Why do we need to pay $1000 to fly Seattle to Orlando on a 2 week advance purchase, only to get bumped off onto stand-by?
I understand that there are seasonal prices on flights, but I thought that winter prices to some locations were cheaper than others (to Japan, in February)? And summer can be more expensive (like flying to Europe).
Have you ever paid a high fare only to get bumped into stand by?
Are there any plans to make the US airline ticket system a little more...logical?
The reason I'm asking, is that I booked about 30 of my Japanese students to Orlando for the holidays, and after they started buying the tickets online, the prices started to soar. First they were around $300 (from SEA), and now they're up to $500 or more, depending on when they're flying. Now, I might not be able to afford to go with them...
I was looking forward to flying Jetblue, but they're sold out when I can go...
Anyways, just looking for some intelligent communications on the subject.
AA7573E From United States of America, joined Nov 2003, 475 posts, RR: 2
Reply 3, posted (11 years 10 months 2 weeks 5 days 17 hours ago) and read 2501 times:
I think there are two distinct sides to this debate:
Entitlement - people think that they are entitled to anything they want, and they should be able to get it for next to nothing, in terms of price. The concept of equity in pricing has been eroded over the past 20 years by the establishment of the internet, and the resulting ability to cut costs associated with supply chains, and pass the savings onto the customers. People want things to be cheap, and when they are not they toss their hands up in the air and complain fervently about how unjust prices are, and how certain companies maintain a monopoly over certain goods and services.
A flight from SEA to Orlando during the Holidays. Hmm lets think about that. The concept of flying south for the winter has always been a cash cow for the airlines. Why shouldn't they be able to raise prices when PAX from the north begin their annual migration south for the winter. It's the same concept involved in any seasonal pricing. Winter clothes cost less money in the summer than they do in the winter, and swimware and boats cost less in the winter than they do in the summer. Its quite simple market analysis. Its as easy as supply and demand. When demand for a good goes up, the corresponding supply decreases, and as such the pricing on the remaining supply rises.
This concept used to be a cornerstone of pricing in America, but now people want things cheap all the time, they feel entitled. Look at gas prices. Americans are so very spoiled when it comes to the price of gas and related products. However, in Europe, consumers have been paying upwards of $4.00 per gallon for gas forever. When the price goes to $1.90 a gallon in the US, people scream bloody murder.
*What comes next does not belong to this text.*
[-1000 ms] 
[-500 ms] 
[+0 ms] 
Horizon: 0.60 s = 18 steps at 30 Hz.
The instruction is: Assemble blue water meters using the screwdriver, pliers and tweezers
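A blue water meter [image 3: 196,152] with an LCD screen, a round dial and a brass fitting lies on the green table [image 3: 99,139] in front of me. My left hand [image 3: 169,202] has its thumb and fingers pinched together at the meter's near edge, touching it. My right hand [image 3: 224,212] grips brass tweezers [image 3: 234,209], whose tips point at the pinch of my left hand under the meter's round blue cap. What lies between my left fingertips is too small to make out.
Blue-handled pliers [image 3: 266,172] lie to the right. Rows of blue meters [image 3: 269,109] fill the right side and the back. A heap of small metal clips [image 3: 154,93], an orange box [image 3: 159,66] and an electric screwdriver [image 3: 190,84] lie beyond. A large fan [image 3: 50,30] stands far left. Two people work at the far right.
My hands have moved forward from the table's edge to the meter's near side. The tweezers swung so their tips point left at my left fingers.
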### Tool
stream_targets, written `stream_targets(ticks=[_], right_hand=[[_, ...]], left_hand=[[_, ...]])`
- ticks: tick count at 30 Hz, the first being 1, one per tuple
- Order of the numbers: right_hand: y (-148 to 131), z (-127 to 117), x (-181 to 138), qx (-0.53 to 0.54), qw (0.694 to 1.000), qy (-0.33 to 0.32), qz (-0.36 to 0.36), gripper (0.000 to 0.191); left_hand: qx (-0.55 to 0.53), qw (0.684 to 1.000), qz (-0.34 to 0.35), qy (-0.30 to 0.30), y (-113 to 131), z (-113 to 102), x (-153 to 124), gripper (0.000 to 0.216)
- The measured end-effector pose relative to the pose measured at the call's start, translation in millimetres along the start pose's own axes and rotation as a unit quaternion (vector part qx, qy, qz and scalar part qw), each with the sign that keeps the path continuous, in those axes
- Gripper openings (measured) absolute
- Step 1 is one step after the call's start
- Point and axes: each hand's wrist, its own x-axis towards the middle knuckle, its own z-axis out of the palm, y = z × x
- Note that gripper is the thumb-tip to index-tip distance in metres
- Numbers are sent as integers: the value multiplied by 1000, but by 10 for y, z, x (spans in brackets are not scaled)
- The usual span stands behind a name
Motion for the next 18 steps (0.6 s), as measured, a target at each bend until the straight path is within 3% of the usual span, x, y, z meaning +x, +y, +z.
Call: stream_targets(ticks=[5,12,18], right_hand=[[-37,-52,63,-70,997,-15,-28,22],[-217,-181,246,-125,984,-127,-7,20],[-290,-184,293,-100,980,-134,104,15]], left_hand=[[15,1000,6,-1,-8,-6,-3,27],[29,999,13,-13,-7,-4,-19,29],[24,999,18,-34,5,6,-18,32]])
The long and the short of it is, airlines raise prices on SEA - MCO flights in the winter b/c they are going to sell out, and it is a chance to increase the returns on the flight. Simple.
Confusion - Airline pricing is confusing. The sheer volume of variable pricing does indeed boggle the mind. It seemed that LCCs had it right for awhile, however, even their pricing matrix has evolved into somewhat of a mess. This, will most likely change, as airlines move towards a more simplified pricing system, that is easier to use, maintain and sell to the consumer.
The only thing we can do about this, is try to educate ourselves on the pricing system employed by our carrier of choice, and stay ontop of the changes made to it.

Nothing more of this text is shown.